Sometimes, I just get the feeling to write. I don’t have anything “pressing” on my mind or heart. It’s just a feeling I get…that there is something I need to say, or more than likely, something I need to fully feel.
This is a good time in my life. I’m taking the time to find out who I am. So far I like what I am, partly because I’m doing the things I need to do in order to get rid of the things I don’t like about myself. One of things I am working on is moving away from the unhealthy people in my life. It’s a hard hard thing to do. Much harder than I anticipated. Especially when the one person I need to let go of is someone who I desperately want to be in my life. But I have made a commitment to love myself, and I can’t do it with him hanging around. He’s a wonderful person, we have so very much in common, I can be myself with him and that just makes our connection even stronger…but it’s not the right time. We both know it and we both struggle with it…and I have to let go. I have cried about it, accepted it, and then I hear from him again. It starts the whole process over again...but thankfully this time, I’m not in my emotions as much.
This isn’t good for me, especially when the biggest struggle I am dealing with at the moment is loneliness. So I have to constantly remind myself that there are other people out there who are healthy for me. And, one day he may be good for me. If one day is the right time for us…I hope fate will bring us back into each other’s lives. So for now, I’m on a quest to find the answer to dealing with being by myself.
The feelings of loneliness for me are quite surprising. I am an only child, so being alone has never been much of a problem before; it’s just been part of my life. And while I was married, I cherished the times I had by myself, especially if I had the house to alone. Never before have I struggled with how to occupy my time because I was happy to choose from the list of things that brought me joy, like movies, shopping and my crafts. But now it is different.
And it’s not about me not having friends. It’s more of a feeling of needing the fuel that people bring me. Of course the reality is that friends aren’t going to be available during all my free time, especially because my free time is so erratic. So I need to deal with that loneliness in ways that are good for me (ie…not stress eating about it). Here are some things I have discovered that work for me in varying degrees:
· Walking. I have said several times in my writings that walking helps me organize and clear up my thoughts.
· Reading fiction. I’m definitely a fiction girl because nonfiction weighs down my mind with the burdens and problems of real life. Fiction, although it can be realistic, helps me to escape my world and enjoy another.
· Meditation. There actually are times I like to be by myself, especially right this minute…because I am basking in the wonders of nature. Surrounded by the one thing that always brings me calm and happiness…water. My water of choice at the moment is a wonderful brook that is filled with rocks which make a beautiful sound as the water flows down stream.

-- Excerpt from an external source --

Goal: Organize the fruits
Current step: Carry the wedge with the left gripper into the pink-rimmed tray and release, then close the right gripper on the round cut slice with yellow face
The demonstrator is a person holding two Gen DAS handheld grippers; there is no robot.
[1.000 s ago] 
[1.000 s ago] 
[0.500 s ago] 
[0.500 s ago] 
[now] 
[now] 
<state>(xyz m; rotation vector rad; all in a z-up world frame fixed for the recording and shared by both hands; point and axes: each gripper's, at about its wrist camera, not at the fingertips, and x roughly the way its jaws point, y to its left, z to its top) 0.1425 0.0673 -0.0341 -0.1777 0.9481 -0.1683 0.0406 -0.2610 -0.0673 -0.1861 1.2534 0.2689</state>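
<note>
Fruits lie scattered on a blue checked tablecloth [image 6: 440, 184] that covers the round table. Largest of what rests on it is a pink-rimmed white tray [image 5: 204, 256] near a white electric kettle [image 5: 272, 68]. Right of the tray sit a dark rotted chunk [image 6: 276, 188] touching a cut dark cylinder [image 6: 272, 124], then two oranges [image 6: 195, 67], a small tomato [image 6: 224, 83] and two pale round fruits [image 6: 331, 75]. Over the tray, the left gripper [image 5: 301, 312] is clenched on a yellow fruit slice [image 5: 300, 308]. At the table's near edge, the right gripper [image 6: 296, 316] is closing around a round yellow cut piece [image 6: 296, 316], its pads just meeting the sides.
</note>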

· Online chatting. Okay hear me out before you make the same judgment I made about myself. This is not me meeting some freaky online people waiting to butcher me. I was really lonely and upset one afternoon…knowing that I was going to have to fill the whole day with something to keep me occupied and sane. So I went to an online chat room about hobbies and crafts. I wasn’t sure what to expect, but felt there wasn’t much to lose. It ended up being a surprisingly wonderful time…and there weren’t a bunch of crazies on there (although the crazies can be fun also). I found lots of people who wanted to talk about things that I love, it occupied a huge chunk of my day, and it curbed my need for connecting with people. It also ended up that we didn’t just chat about crafts, often times conversation turned to other things as well, like opening up to others about things going on in our lives. It was pretty darn fascinating.

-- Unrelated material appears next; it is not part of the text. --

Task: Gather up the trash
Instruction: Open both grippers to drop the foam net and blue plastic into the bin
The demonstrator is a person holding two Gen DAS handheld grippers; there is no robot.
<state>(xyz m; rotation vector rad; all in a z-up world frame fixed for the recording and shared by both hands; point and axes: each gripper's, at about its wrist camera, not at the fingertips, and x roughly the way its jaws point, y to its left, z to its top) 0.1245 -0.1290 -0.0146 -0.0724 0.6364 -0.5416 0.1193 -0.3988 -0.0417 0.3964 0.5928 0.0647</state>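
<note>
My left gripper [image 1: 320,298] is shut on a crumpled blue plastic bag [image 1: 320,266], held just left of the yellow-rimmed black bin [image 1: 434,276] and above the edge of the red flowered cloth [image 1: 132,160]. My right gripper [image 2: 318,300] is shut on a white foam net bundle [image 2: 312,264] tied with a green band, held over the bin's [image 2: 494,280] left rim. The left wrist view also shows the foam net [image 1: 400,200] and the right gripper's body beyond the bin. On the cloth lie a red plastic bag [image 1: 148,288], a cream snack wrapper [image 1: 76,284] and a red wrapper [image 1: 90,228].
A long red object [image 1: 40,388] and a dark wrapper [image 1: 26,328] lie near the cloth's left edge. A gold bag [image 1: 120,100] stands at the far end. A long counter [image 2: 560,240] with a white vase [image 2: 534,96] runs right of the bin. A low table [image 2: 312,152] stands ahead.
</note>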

· Playing my guitar. Learning the guitar is something I always wanted to do…so about 2 months ago I signed up for a lesson. It’s been great. And this week I have made a goal of learning how to play my first song, “Scarborough Fair” by Simon and Garfunkel. I think once I can actually play songs, it will bring the excitement level up a notch.
I can do this. It’s part of the process of being a 40 year old single mom. I just need to give myself permission to deal with things as I go. And understanding what I need and what brings me joy…will keep me in a happy place so that one day, when the time is right, I can have a healthy love relationship with someone else. Until then, I’ll do the work.